Over the Edge ©️

The striated nature of alternate universes is not merely conceptual—it is gravitational. These layers of reality don’t exist as distant planets floating in isolation, but as pressure systems compressed tightly together, exerting subtle forces upon each other. We are not sealed into one at a time—we’re suspended between many. When the seam between them loosens, the shift is physical. The flutter in the chest, the hollowing-out of the stomach, the sudden charge in the skin—these aren’t tricks of the imagination. They’re the body’s response to dimensional drift, to a shift in the underlying rules of gravitational pressure. Each universe vibrates at a unique resonance, and when your consciousness moves between them, the dissonance is registered in your nerves before your mind can interpret it. That’s gravitational awareness—not theory, but felt experience.

Television static, radio hiss, the feedback of empty channels—these aren’t just noise. They are anchors, markers that remain still even as you shift. When you’re slipping dimensions, the signal doesn’t change, but your relationship to it does. You may hear it ring sharper, hollower, or farther away. These differences are not in the medium, but in the field. The fixed signal becomes the ruler against which your fall is measured. The falling or floating sensation you feel isn’t psychological—it’s gravitational misalignment, a ripple across your inner ear, your blood pressure, your sense of self. These reference points allow you to detect subtle displacements. They give you a baseline when the rest of reality has lost its calibration.

Nowhere is this more apparent than at great heights. The dizziness people feel near edges is not just fear of falling—it’s exposure to dimensional instability. The higher you go, the thinner the pressure between layered realities. The structure of space itself becomes more porous. Standing atop a cliff or a tall building, the boundary between here and elsewhere loosens. There’s less psychic insulation. You’re closer to the veil. The body reads this thinning as vulnerability, as an invitation to fall not just physically but metaphysically. The vertigo is the body’s instinctual recoil from a dimensional pull. It senses the layered possibilities of what could happen: fall, jump, fly, vanish. And for a moment, all those possibilities converge into one vibrating now. That’s the dizziness. That’s the price of gravitational sensitivity at the edge.

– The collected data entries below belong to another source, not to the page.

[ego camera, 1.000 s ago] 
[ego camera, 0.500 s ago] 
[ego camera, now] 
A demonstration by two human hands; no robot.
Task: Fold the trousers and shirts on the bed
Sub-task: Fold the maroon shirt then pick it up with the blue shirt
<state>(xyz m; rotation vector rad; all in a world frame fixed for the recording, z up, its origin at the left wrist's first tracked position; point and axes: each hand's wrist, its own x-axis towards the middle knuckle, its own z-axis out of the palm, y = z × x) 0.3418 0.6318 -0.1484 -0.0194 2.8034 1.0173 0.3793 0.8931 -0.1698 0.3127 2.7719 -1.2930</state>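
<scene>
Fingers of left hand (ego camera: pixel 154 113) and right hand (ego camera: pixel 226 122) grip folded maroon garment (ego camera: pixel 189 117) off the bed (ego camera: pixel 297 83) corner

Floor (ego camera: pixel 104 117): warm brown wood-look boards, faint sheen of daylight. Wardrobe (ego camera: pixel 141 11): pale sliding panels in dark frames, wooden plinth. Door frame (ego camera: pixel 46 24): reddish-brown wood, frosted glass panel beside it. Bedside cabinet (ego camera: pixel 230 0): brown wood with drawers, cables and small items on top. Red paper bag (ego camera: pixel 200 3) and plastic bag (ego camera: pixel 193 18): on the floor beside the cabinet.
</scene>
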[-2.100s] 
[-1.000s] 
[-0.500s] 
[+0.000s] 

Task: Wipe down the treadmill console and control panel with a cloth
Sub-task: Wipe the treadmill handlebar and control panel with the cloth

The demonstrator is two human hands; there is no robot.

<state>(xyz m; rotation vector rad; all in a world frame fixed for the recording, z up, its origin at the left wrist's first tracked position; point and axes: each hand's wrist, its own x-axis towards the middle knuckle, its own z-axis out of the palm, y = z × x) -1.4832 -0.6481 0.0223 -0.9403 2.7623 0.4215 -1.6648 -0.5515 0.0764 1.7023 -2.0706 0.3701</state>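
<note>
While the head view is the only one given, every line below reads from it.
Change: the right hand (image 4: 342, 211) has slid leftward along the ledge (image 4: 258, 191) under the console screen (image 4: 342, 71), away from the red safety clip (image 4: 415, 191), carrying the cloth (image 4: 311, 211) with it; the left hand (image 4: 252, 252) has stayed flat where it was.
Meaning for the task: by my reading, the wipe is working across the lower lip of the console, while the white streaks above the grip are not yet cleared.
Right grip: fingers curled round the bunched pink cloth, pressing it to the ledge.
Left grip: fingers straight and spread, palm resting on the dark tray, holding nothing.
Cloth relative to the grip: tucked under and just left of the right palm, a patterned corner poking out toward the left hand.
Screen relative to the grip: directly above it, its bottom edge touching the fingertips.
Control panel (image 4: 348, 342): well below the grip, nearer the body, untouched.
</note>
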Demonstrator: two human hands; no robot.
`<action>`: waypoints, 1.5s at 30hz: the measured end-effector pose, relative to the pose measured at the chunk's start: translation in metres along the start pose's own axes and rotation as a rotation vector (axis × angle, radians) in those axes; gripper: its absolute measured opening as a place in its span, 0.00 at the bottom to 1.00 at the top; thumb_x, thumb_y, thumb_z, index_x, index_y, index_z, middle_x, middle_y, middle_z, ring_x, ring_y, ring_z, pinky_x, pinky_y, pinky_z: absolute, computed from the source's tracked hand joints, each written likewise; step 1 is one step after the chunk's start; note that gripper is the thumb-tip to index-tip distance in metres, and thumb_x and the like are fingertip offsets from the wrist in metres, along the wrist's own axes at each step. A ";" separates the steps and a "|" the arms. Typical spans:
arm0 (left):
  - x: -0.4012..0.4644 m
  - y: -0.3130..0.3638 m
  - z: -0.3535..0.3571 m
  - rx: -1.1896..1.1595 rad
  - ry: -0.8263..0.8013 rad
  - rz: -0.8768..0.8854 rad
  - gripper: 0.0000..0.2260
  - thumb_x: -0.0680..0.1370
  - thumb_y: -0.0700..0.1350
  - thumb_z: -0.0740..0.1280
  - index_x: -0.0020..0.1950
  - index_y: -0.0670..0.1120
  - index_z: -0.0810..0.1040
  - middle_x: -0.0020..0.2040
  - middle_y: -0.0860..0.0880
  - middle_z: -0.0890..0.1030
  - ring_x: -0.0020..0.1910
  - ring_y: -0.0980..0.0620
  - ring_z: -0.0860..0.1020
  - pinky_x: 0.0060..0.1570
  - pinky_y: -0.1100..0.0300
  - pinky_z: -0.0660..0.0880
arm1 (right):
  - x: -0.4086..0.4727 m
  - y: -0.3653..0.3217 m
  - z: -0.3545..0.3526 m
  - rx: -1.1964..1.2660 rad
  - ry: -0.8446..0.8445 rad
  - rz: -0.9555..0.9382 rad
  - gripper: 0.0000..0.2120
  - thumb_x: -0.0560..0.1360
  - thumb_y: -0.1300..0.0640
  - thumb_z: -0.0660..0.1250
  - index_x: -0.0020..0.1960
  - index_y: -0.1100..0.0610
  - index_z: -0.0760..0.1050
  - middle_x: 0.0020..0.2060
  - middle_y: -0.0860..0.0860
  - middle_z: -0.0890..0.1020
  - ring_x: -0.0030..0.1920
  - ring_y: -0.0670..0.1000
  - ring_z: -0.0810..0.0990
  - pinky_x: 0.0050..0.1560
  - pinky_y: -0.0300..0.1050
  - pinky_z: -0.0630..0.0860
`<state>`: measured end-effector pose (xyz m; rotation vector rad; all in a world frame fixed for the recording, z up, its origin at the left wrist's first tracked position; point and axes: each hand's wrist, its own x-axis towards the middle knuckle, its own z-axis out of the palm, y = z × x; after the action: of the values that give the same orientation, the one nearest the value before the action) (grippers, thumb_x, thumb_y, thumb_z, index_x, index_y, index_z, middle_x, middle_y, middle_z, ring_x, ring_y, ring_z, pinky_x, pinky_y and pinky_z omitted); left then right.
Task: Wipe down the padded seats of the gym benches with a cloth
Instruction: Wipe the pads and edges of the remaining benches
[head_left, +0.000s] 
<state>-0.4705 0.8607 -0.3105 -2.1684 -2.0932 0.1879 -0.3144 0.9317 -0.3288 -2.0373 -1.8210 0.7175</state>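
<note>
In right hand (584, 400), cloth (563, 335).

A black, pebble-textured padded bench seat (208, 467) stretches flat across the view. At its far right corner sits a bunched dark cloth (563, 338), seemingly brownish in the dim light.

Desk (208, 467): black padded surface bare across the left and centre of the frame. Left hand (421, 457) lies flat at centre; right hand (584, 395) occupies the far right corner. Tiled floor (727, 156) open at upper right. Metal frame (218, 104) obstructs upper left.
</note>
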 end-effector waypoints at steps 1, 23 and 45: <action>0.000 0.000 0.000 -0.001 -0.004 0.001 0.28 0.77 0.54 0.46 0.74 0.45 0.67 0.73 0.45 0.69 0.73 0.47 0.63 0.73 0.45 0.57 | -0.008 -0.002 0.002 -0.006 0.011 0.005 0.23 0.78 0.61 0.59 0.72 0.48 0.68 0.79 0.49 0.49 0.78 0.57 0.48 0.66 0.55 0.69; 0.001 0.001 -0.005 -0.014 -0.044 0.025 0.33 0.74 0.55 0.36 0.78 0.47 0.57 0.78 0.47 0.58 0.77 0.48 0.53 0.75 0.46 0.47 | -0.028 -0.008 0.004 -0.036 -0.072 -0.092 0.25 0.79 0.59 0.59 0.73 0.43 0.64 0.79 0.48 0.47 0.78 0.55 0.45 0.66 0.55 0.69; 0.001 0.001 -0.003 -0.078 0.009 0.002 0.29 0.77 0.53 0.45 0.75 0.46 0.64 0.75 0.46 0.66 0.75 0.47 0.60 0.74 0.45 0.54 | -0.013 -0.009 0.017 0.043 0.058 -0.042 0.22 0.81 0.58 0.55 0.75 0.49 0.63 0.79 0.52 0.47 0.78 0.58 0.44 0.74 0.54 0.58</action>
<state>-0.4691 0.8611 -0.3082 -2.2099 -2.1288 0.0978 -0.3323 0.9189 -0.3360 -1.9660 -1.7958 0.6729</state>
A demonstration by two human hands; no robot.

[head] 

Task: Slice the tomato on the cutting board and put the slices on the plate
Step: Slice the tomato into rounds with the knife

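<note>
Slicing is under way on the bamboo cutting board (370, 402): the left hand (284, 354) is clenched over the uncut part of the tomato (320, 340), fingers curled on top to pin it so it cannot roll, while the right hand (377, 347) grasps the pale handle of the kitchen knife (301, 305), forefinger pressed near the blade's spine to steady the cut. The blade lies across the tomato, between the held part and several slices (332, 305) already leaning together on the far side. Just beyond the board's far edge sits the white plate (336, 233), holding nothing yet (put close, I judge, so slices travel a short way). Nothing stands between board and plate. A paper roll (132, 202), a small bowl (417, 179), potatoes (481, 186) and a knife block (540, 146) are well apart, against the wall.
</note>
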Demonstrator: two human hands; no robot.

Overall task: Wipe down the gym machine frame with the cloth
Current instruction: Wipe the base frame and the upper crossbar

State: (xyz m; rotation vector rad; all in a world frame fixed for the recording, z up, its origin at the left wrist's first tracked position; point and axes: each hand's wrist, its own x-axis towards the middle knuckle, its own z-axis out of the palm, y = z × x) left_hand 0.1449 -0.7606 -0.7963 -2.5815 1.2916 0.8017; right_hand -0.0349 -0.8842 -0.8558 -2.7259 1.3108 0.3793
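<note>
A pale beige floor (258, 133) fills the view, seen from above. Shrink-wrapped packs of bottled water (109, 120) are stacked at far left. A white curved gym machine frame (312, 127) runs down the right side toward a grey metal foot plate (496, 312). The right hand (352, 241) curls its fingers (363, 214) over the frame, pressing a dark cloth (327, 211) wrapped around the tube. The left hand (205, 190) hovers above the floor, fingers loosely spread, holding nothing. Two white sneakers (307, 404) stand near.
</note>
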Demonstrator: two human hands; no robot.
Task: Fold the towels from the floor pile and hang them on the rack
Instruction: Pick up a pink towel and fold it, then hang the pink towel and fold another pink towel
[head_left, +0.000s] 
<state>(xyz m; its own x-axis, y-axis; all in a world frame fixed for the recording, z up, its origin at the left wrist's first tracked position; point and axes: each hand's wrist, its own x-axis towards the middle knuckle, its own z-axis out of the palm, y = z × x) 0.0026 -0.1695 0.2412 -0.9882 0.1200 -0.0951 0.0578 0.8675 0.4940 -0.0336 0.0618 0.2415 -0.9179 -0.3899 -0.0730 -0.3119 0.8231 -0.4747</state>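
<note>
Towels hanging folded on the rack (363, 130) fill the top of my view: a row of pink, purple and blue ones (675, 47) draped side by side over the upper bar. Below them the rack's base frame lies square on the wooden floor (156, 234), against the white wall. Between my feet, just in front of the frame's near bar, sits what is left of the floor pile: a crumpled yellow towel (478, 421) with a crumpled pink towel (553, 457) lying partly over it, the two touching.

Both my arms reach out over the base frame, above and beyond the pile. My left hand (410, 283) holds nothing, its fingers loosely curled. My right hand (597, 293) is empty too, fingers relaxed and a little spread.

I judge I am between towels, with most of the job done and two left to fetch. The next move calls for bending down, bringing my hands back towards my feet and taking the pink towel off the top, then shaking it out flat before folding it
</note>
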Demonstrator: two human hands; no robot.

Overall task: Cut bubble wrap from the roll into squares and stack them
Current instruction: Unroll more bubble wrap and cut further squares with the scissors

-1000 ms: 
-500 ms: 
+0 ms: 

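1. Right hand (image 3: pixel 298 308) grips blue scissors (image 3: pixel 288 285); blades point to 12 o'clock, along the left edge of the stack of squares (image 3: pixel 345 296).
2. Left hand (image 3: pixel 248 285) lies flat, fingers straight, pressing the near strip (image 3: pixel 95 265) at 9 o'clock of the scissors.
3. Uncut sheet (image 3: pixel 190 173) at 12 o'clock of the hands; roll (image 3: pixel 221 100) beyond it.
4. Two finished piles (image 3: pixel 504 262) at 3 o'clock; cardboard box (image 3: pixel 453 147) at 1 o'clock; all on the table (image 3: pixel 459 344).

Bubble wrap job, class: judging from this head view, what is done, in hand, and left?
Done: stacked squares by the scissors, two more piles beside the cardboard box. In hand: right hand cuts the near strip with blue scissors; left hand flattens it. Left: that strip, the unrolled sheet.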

To train this awareness is to sharpen your internal compass. You learn to register not just motion, but the suggestion of motion. You notice the emotional flavor of each shift—some dimensions feel denser, dreamlike, harder to think in. Others are bright, crisp, echoing with clarity. And when you combine that perception with the unchanging hum of a signal, you gain footing. Not in one reality—but across them. The fear of vertigo becomes a sense of attunement. You are no longer afraid of heights because you recognize the tilt. You are no longer afraid of slipping because you’ve become a listener to the fall. And in that listening, you become something rare: not just a traveler of dimensions, but one who can feel their weight.